Available data:

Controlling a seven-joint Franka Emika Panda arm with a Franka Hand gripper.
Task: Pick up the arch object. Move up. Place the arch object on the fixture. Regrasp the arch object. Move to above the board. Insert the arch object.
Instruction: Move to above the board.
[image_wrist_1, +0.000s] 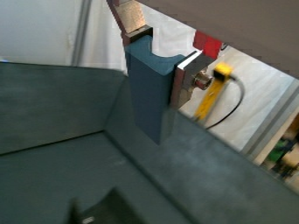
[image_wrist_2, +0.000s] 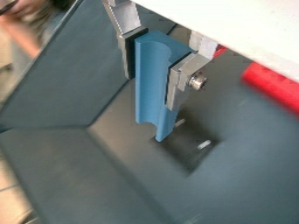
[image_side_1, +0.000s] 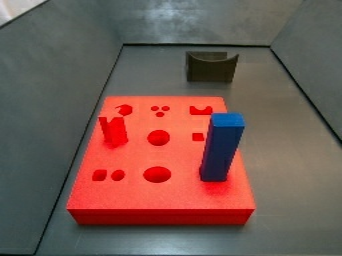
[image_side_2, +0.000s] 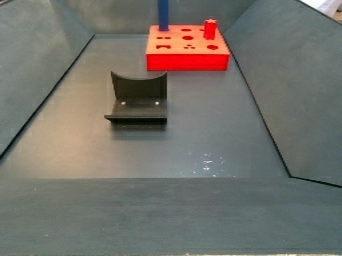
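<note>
the gripper (image_wrist_2: 153, 59) shows only in the wrist views; neither side view catches it or the arm, so where it hangs over the bin cannot be told from them. its two flat silver fingers (image_wrist_1: 187, 63) are shut on the arch object (image_wrist_2: 156, 83), a long blue-grey block that hangs downward from the pads, well clear of the dark floor beneath it. in both wrist views the plates press its upper part from either side, and most of its length sticks out below them. i judge this tall hold suits carrying rather than inserting, which would explain why a regrasp is called for.

the arch object (image_wrist_1: 149, 92) looks matte and smooth with sharp straight edges, and in a wrist view one long face carries a shallow groove (probably the arch profile seen end on, though i cannot be sure).

the fixture (image_side_1: 211, 66) sits at the upper middle of a side view, a dark olive block with a curved notch scooped from its top, nothing resting in it. that cradle shape seems meant to steady the piece while the jaws let go and take it again. the board (image_side_1: 134, 195), a bright red slab with round, square and arch-shaped holes, fills the centre, and a blue pillar (image_side_1: 221, 147) and a red peg (image_side_1: 114, 130) stand on it. in the other side view the fixture (image_side_2: 136, 97) lies nearer the camera, well apart from the board (image_side_2: 187, 60).
</note>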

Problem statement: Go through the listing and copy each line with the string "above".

Solution for this problem:
Task: Pick up the arch object. Move up. Place the arch object on the fixture. Regrasp the arch object. Move to above the board. Insert the arch object.
Instruction: Move to above the board.

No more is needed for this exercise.